The strengths of this research study include the recruitment of participants worldwide and conducting the study across multiple sites and countries. The researchers also used multiple assessments to measure social-communication improvements across multiple responders or assessors (i.e., parents, researchers). Additionally, the researchers who conducted the ADOS testing were blind to which participants were in each condition. This helped protect the results from bias. Limitations of this study include that music therapy procedures and standard care procedures were not tightly controlled, so inconsistencies in the therapists’ approaches could have occurred across sites. Parents may also have been positively biased toward seeing results which in turn may have affected their responding on the SRS at follow-up. Additionally, the researchers suggest that the intervention and follow-up measures could have occurred over longer durations considering therapy for children with ASD typically occurs over years instead of months.

What do the results mean?

Improvisational music therapy was not found to be an effective intervention for children diagnosed with ASD other than producing small positive increases on parents’ perception of their child’s social-communication behaviors. Although improvisational music therapy was found to be an enjoyable and acceptable form of therapy for participants and parents (analyzed via a qualitative study in connection with this study; Blauth, 2017), it was not found to be effective as a treatment for ASD. It is possible that the intervention was not delivered intensely enough to see an effect. In addition, the duration may have been inadequate. If researchers pursue this area, it would be important to address these limitations. In the interim, improvisational music therapy does not appear to provide clinical benefit, but music activities may be used as a leisure opportunity and source of enjoyment for people with ASD.
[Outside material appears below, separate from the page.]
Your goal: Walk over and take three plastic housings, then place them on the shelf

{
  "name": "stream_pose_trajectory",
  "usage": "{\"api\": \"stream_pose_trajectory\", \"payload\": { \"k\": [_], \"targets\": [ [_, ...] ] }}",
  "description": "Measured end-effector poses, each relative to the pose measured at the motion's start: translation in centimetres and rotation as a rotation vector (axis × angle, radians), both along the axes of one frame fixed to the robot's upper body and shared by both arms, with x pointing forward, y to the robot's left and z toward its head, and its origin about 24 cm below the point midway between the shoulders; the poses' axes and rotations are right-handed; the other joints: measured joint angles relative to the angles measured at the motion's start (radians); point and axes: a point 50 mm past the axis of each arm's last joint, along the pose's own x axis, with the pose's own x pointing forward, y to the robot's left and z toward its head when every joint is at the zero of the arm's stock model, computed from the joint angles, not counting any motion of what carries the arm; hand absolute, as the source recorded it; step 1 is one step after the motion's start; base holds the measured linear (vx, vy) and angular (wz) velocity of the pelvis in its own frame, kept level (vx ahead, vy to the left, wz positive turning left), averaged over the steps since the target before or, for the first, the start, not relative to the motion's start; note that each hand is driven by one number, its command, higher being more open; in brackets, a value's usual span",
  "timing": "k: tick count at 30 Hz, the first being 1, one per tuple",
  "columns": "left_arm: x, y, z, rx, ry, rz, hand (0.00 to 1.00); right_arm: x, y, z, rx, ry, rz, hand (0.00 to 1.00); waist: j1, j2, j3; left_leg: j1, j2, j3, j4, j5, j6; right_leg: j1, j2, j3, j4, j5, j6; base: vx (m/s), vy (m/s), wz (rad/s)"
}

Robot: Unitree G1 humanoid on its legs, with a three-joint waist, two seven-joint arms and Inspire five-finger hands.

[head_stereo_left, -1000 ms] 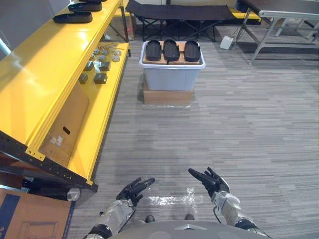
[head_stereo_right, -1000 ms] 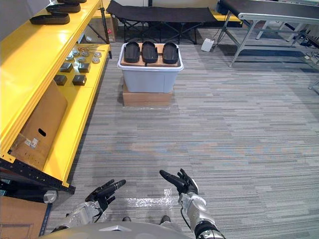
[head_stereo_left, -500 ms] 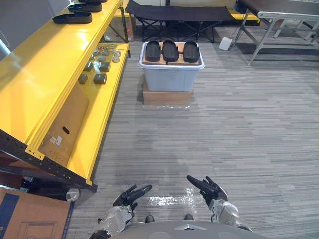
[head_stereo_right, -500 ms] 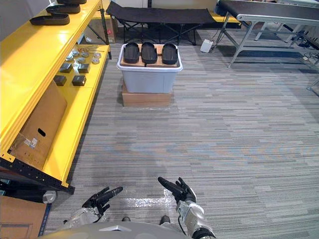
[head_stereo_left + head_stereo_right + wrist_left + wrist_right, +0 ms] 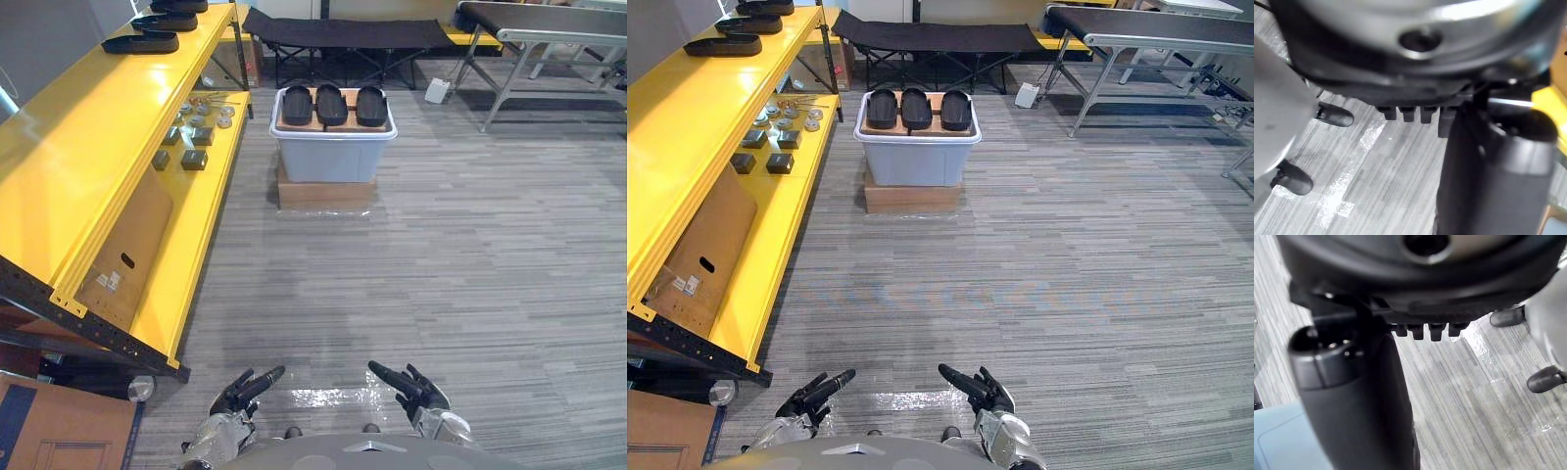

Citations within this synopsis:

American Psychiatric Association. (2013). Diagnositic and statistical manual of mental disorders (5th ed.). https://doi.org/10.1176/appi.books.9780890425596

Blauth, L. K. (2017). Improving mental health in families with autistic children: Benefits of using video feedback in parent counselling sessions offered alongside music therapy. Health Psychology Reports, 5(2), 138-150. https://doi.org/10.5114/hpr.2017.63558

Citation for this article:

Ferguson, J. L., & Weiss, M. J. (2022). Research synopsis: Effects of improvisational music therapy vs enhanced standard care on symptom severity among children with autism spectrum disorder. Science in Autism Treatment, 19(2).